** Opening DATA SHOWN block **

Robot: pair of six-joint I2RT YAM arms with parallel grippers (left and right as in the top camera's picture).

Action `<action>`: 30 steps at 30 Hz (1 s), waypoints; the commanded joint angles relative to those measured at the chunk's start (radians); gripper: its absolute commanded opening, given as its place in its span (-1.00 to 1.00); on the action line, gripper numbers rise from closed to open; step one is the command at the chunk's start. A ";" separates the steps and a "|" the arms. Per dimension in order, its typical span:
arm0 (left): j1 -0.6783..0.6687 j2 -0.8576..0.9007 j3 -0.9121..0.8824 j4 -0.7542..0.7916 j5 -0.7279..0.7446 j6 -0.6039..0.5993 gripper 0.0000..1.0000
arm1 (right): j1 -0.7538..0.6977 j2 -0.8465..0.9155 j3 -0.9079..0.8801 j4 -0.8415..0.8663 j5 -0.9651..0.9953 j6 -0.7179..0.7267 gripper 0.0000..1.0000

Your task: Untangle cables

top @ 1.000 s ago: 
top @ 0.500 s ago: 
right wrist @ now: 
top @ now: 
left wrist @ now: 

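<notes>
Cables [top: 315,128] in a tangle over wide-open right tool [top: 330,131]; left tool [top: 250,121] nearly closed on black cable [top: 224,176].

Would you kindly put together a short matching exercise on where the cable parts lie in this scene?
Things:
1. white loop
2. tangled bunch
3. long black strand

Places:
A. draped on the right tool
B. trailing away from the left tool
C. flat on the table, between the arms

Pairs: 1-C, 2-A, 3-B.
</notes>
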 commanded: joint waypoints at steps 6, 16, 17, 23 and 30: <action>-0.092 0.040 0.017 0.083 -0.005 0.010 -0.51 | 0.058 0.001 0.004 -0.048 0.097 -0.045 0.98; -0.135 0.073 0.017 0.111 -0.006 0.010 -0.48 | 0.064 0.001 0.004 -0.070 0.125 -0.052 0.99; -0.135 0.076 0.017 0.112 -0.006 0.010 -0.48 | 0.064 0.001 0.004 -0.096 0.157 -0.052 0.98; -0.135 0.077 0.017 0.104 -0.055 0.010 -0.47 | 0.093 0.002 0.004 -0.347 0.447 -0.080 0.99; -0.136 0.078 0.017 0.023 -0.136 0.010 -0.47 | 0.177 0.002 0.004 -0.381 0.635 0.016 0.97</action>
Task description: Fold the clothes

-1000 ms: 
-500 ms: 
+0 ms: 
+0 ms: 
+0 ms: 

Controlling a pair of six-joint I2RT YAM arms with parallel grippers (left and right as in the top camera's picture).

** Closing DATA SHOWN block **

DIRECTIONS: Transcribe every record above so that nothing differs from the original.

OUTPUT:
Robot: pair of six-joint I2RT YAM arms with parallel grippers (left and right as in the top camera's picture).

Action `<action>`: 30 steps at 30 Hz (1 s), waypoints; the commanded joint angles relative to those measured at the chunk's start (radians); gripper: its absolute commanded opening, given as its place in its span (-1.00 to 1.00); on the action line, gripper numbers rise from closed to open; step one is the command at the chunk's start. A ";" separates the steps and a "|" the arms. Per dimension in order, its typical span:
arm0 (left): j1 -0.6783..0.6687 j2 -0.8576..0.9007 j3 -0.9121..0.8824 j4 -0.7542..0.7916 j5 -0.7279..0.7446 j6 -0.6039..0.5993 gripper 0.0000..1.0000
arm1 (right): j1 -0.7538..0.6977 j2 -0.8465..0.9155 j3 -0.9079..0.8801 j4 -0.8415..0.8663 j5 -0.9651..0.9953 j6 -0.7179..0.7267 gripper 0.0000..1.0000

Your task: Untangle cables

top @ 1.000 s ago: 
top @ 0.500 s ago: 
right wrist @ now: 
top @ now: 
left wrist @ now: 

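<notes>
Cables [top: 315,128] in a tangle over wide-open right tool [top: 330,131]; left tool [top: 250,121] nearly closed on black cable [top: 224,176].

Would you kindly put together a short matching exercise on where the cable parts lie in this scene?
Things:
1. white loop
2. tangled bunch
3. long black strand

Places:
A. draped on the right tool
B. trailing away from the left tool
C. flat on the table, between the arms

Pairs: 1-C, 2-A, 3-B.
</notes>
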 commanded: joint waypoints at steps 6, 16, 17, 23 and 30: <action>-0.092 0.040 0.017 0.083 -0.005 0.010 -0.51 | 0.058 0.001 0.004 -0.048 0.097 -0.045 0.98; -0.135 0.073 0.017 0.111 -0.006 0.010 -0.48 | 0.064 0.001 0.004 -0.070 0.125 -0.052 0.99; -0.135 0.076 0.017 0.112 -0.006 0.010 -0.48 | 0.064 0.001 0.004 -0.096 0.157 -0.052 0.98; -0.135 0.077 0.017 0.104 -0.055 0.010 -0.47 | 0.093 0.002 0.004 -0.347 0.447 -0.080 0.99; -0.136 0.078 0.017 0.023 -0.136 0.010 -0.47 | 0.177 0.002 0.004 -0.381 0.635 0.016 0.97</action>
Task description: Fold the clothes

-1000 ms: 
-500 ms: 
+0 ms: 
+0 ms: 
+0 ms: 

Controlling a pair of six-joint I2RT YAM arms with parallel grippers (left and right as in the top camera's picture).

This completes the required output.